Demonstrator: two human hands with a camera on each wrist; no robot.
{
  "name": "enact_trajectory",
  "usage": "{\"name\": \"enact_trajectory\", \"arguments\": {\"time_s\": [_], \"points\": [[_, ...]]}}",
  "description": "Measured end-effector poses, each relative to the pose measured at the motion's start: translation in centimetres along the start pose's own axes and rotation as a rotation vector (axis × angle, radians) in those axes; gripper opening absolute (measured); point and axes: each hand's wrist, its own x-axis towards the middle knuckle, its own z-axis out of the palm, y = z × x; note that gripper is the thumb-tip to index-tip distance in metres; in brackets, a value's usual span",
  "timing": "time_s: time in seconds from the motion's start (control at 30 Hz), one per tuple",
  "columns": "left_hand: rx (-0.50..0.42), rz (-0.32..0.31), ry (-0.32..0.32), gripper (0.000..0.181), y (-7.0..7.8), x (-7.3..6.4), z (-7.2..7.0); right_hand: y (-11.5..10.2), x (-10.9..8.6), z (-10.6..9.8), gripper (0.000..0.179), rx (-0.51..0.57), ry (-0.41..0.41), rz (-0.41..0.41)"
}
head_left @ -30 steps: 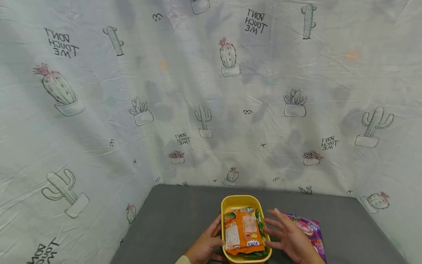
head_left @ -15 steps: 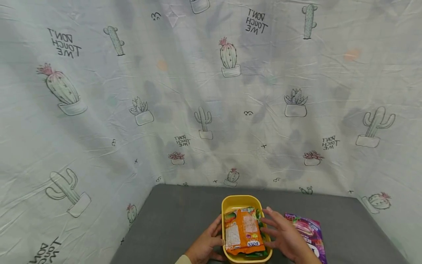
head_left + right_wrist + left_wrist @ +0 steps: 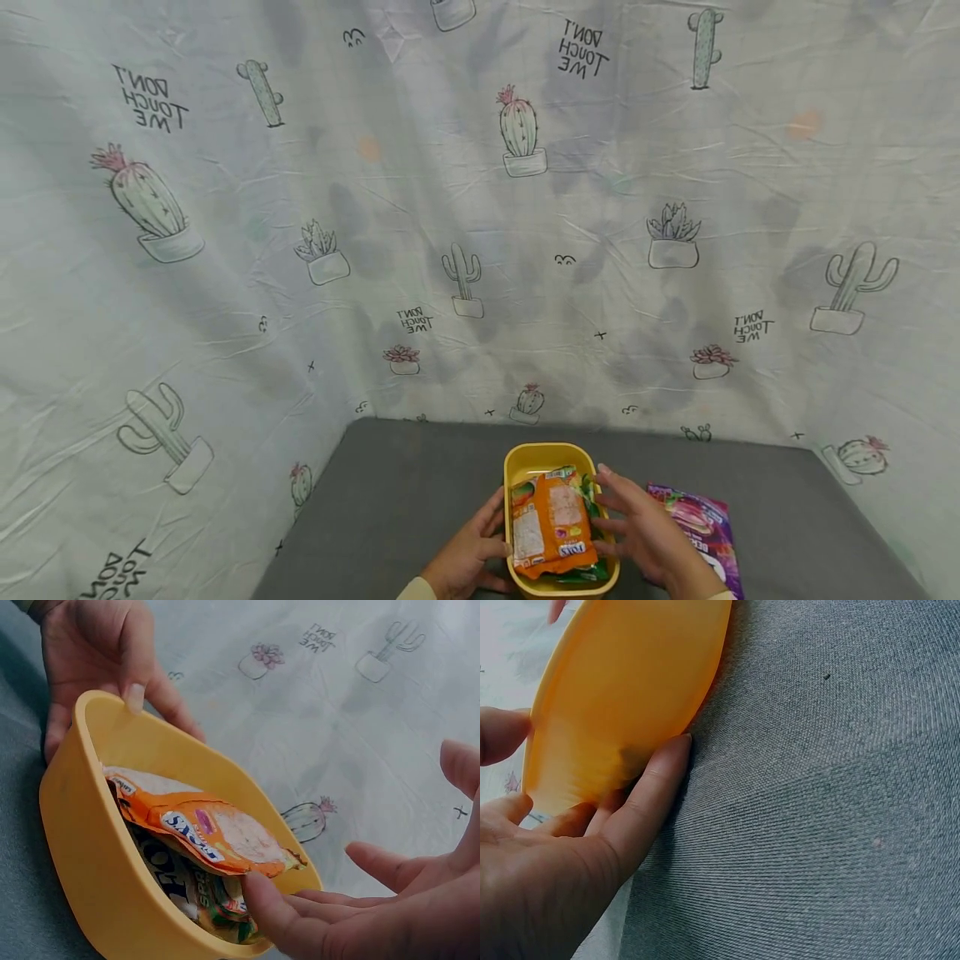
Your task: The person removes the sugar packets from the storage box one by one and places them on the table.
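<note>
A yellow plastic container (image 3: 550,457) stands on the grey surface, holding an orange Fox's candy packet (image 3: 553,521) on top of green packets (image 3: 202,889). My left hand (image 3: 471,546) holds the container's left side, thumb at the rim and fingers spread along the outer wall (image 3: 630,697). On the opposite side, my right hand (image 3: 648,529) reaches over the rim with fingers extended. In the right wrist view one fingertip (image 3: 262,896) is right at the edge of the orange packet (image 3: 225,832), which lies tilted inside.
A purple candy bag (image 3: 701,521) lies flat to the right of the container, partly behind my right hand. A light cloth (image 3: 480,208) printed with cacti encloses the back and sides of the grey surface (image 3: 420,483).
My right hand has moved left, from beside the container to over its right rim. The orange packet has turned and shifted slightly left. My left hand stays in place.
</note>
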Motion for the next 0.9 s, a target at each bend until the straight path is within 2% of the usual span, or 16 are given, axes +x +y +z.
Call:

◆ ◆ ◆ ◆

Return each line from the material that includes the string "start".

Answer space.
  "description": "Measured end-effector poses, each relative to the pose measured at the motion's start: translation in centimetres along the start pose's own axes and rotation as a rotation vector (axis × angle, radians) in those axes; gripper opening absolute (measured); point and axes: each hand's wrist, its own x-axis towards the middle knuckle, its own z-axis out of the palm, y = z × x; note that gripper is the thumb-tip to index-tip distance in metres; in brackets, a value's usual span",
  "timing": "time_s: time in seconds from the motion's start (control at 30 Hz), one per tuple",

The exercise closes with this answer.